A l'intérieur, tout est démesuré. On navigue entre les pieds de la table imposante, au milieu des reliefs d'un repas gargantuesque: vieux trognons, ossements et "miettes" démesurées.

Mais le géant ne vit pas seul et pour se promener impunément dans son domaine il faut prendre bien garde de ne pas réveiller la souris au ventre énorme, la chatte velue, la poule qui couve.

A chaque fois qu'on quitte une pièce, on s'assure par un jeu de caches à soulever qu'on laisse bien tout le monde endormi. Jusqu'à ce qu'on arrive dans la chambre du géant lui même. Saurons nous rester suffisamment discrets?

Les enfants trouvent un plaisir incroyable à jouer au chat et à la souris avec cet ogre menaçant. Ouvrir et fermer le livre, réveiller le  géant, lui fermer la page au nez, y revenir, quelle jubilation!

Personnellement je trouve que le début du texte gagnerait à être un peu moins long, il est un peu bavard.
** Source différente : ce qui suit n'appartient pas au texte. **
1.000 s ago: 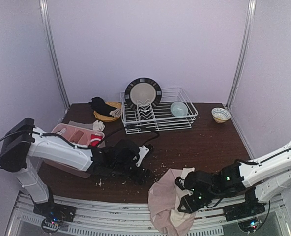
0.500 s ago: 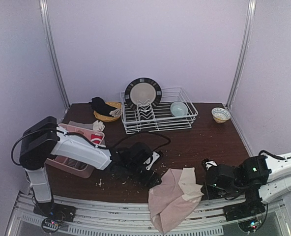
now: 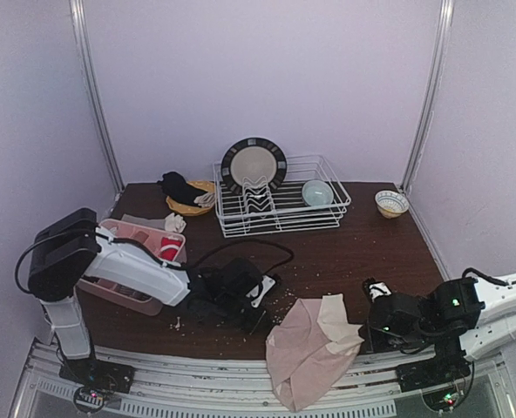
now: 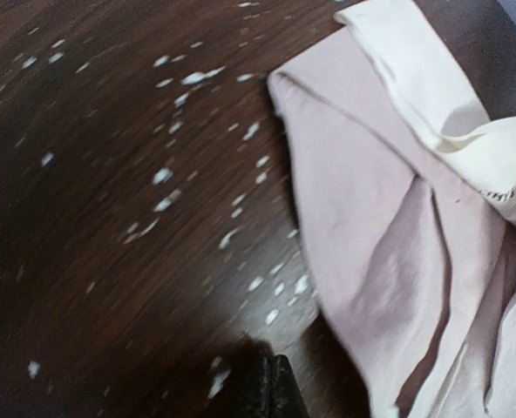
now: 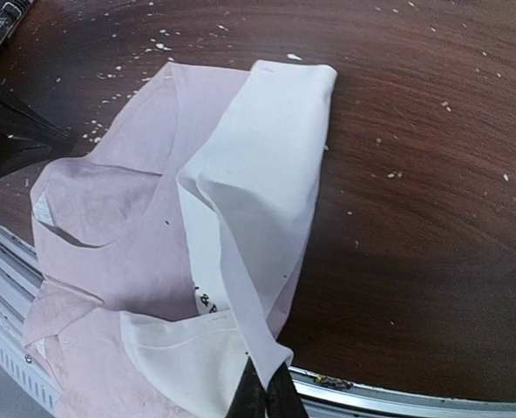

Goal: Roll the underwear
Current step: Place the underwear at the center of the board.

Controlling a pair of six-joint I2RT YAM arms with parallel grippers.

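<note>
The underwear [image 3: 306, 348] is pale pink with a cream waistband [image 5: 267, 183]. It lies crumpled at the table's near edge, and part of it hangs over the rail. My right gripper [image 5: 265, 396] is shut on a fold of the waistband, at the garment's right side [image 3: 363, 335]. The left gripper [image 4: 271, 387] is shut with nothing in it, low over the wood just left of the pink cloth [image 4: 371, 226]. From above, that left gripper [image 3: 260, 319] sits a short way from the garment's left edge.
White crumbs [image 3: 280, 300] are scattered on the dark wood. A wire dish rack [image 3: 280, 205] at the back holds a plate [image 3: 254, 164] and a bowl [image 3: 317, 192]. A pink bin [image 3: 136, 239], a basket with black cloth [image 3: 188, 196] and a small bowl [image 3: 391, 203] stand around.
The left gripper has closed on nothing and drawn back slightly left. My right arm has swung right, pulling the waistband with it, and the underwear has shifted a little right.
</note>
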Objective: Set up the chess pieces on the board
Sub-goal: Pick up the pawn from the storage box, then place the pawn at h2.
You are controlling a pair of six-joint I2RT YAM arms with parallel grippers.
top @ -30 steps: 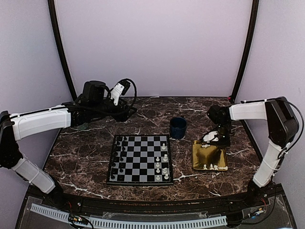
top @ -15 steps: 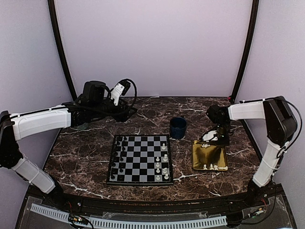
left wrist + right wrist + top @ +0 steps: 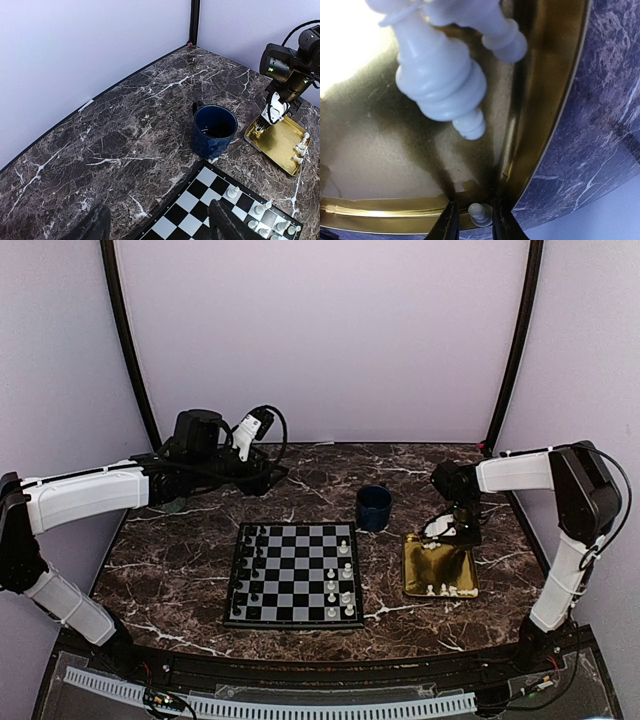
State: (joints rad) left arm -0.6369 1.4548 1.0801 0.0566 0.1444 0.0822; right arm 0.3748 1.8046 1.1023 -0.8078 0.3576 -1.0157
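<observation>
The board lies in the middle of the table, with several white chess pieces on its right columns and black ones on its left. More white pieces stand at the near end of the gold tray. My right gripper hangs over the tray's far edge. In the right wrist view it is shut on a small white chess piece at the tray's rim, with larger white pieces close by. My left gripper is open and empty above the board's far corner.
A dark blue mug stands between the board and the tray, just behind the board's far right corner. The left arm stretches across the back left of the marble table. Walls close in the table on three sides.
My right gripper has shifted slightly back and left at the tray's far edge. The left arm has not moved.
</observation>
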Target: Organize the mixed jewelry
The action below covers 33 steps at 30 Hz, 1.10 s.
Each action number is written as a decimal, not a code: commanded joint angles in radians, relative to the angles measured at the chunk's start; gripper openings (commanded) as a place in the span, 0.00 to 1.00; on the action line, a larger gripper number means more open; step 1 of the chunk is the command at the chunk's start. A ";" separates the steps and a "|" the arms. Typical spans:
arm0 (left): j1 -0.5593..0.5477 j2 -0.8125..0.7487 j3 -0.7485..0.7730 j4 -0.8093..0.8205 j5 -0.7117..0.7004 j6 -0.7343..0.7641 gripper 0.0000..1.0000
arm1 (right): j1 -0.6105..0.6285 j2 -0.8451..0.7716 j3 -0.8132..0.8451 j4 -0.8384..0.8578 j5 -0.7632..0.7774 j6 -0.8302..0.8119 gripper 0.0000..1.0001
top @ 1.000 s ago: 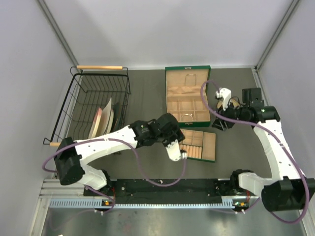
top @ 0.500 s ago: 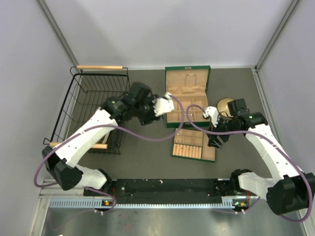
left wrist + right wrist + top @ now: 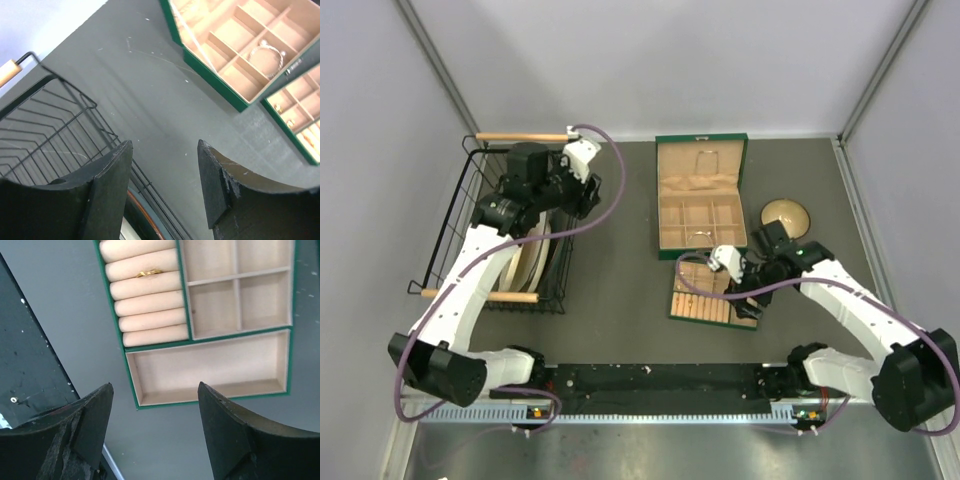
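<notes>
A gold ring [image 3: 150,273] lies on a cushion roll of the tan compartment tray [image 3: 210,365]. The tray [image 3: 715,295] lies in front of the open green jewelry box [image 3: 700,195]. Tiny gold pieces [image 3: 278,107] sit in the tray's small compartments. A thin silvery bracelet [image 3: 267,51] lies in a box compartment. My right gripper [image 3: 748,295] [image 3: 155,387] is open and empty, low over the tray's right end. My left gripper [image 3: 586,192] [image 3: 165,145] is open and empty above the wire basket's right rim, far left of the box.
A black wire basket [image 3: 500,190] with wooden handles holds upright plates [image 3: 532,250] at the left. Its rim [image 3: 75,100] shows in the left wrist view. A round wooden stand [image 3: 786,213] sits right of the box. Grey walls close in the sides and back.
My left arm swung away from the tray, past the box, up and left to the basket. My right arm came down from the wooden stand to the tray's right end.
</notes>
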 commanded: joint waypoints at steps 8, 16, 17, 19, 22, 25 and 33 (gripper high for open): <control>0.136 0.013 -0.006 0.221 0.045 -0.269 0.61 | 0.208 0.050 -0.094 0.124 0.181 0.012 0.68; 0.143 0.039 0.031 0.224 0.042 -0.297 0.61 | 0.301 0.090 -0.145 0.195 0.216 0.054 0.66; 0.143 0.042 0.037 0.224 0.039 -0.298 0.61 | 0.314 0.093 -0.149 0.206 0.222 0.060 0.65; 0.143 0.046 0.038 0.226 0.040 -0.303 0.62 | 0.323 0.099 -0.162 0.235 0.234 0.069 0.64; 0.143 0.049 0.037 0.230 0.033 -0.301 0.62 | 0.343 0.108 -0.180 0.269 0.254 0.086 0.62; 0.143 0.049 0.032 0.232 0.027 -0.297 0.62 | 0.372 0.115 -0.205 0.302 0.287 0.101 0.59; 0.144 0.046 -0.001 0.266 0.025 -0.306 0.62 | 0.407 0.159 -0.225 0.338 0.336 0.106 0.37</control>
Mais il faut dire que je ne compte plus le nombre de fois où je l'ai lu. D'autant qu'une lecture suffit rarement. Le livre à peine refermé, le dernier mot à peine prononcé (l'histoire se poursuit jusqu'à la quatrième de couverture) l'enfant en redemande déjà: "encore, encore" et le jeu peut se poursuivre indéfiniment, les enfants se lassent en général bien après les adultes.